If you’re being mistreated at work or observe a problematic situation, seek biblical wisdom. If the situation is within your control, you might help with a creative solution. With assessment for a root cause, you might determine the cause of the toxicity and discern if you’re the one to implement change. Perhaps the unit is understaffed. You might join a committee to work on staffing problems. Maybe someone feels threatened or insecure, so he or she acts out. Your positive encouragement may make a difference. Perhaps the staff suffers because everyone is so busy there’s no time for bonding or getting to know one another. How about a creative contest or fundraising activity that brings a common focus to the unit.
6. Examine your own behavior.
“When his brothers saw that their father loved him more than any of them, they hated him and could not speak a kind word to him” (Genesis 37:4, NIV).
When I first read about Joseph in Genesis, all I saw was his brothers’ cruelty sparked by their father's favoritism. More recently, I wondered: Did he flaunt his father's preference toward him by flaunting his special multicolored coat? When telling his brothers of his dream that they would bow down to him, did he have a superior attitude? Sometimes we contribute to negative environments without it being our intention.

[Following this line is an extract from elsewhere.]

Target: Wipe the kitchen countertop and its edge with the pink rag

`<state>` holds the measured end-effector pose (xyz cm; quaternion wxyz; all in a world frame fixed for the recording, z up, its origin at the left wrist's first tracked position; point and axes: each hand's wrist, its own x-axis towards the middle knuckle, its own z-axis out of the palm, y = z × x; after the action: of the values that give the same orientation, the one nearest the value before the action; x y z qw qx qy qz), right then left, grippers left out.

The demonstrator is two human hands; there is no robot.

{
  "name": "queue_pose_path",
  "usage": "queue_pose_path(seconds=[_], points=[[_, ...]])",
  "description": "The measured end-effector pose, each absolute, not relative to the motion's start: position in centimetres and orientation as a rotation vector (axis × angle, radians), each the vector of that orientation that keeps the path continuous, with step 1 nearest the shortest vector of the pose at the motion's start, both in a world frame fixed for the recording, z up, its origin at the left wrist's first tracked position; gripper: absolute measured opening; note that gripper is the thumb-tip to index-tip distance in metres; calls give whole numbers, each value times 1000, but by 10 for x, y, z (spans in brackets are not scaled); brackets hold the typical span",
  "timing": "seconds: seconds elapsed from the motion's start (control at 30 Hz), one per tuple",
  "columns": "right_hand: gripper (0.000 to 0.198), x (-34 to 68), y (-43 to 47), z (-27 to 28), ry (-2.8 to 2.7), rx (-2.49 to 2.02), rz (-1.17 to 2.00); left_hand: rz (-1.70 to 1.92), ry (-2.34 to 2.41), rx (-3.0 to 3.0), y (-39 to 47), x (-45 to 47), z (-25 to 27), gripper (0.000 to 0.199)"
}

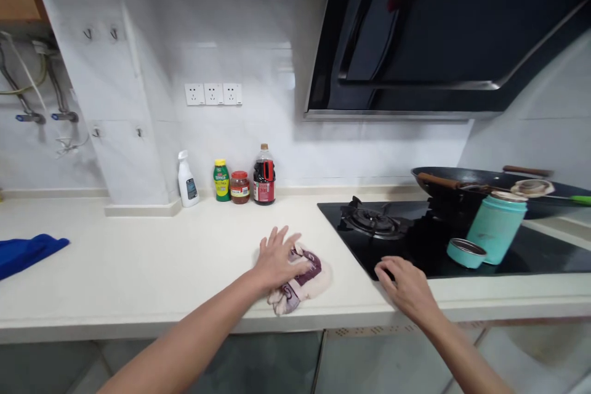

When we moved to a new state, after sharing what I thought was a great idea in my new workplace, I was told that everything I shared was prefaced with, “Where I used to work, we did....” I had attributed my perception of a somewhat cold reception from this group as related to regional cultural distinctions. Although that may have been a factor, I saw that my new colleagues probably perceived me as acting superior. Removing that phrasing and listening first eventually resulted in warmer and lasting friendships.
Linda Johansen, EdD, RN, is an associate professor in the nursing department at Walden University. She’s also a regular volunteer for medical mission work.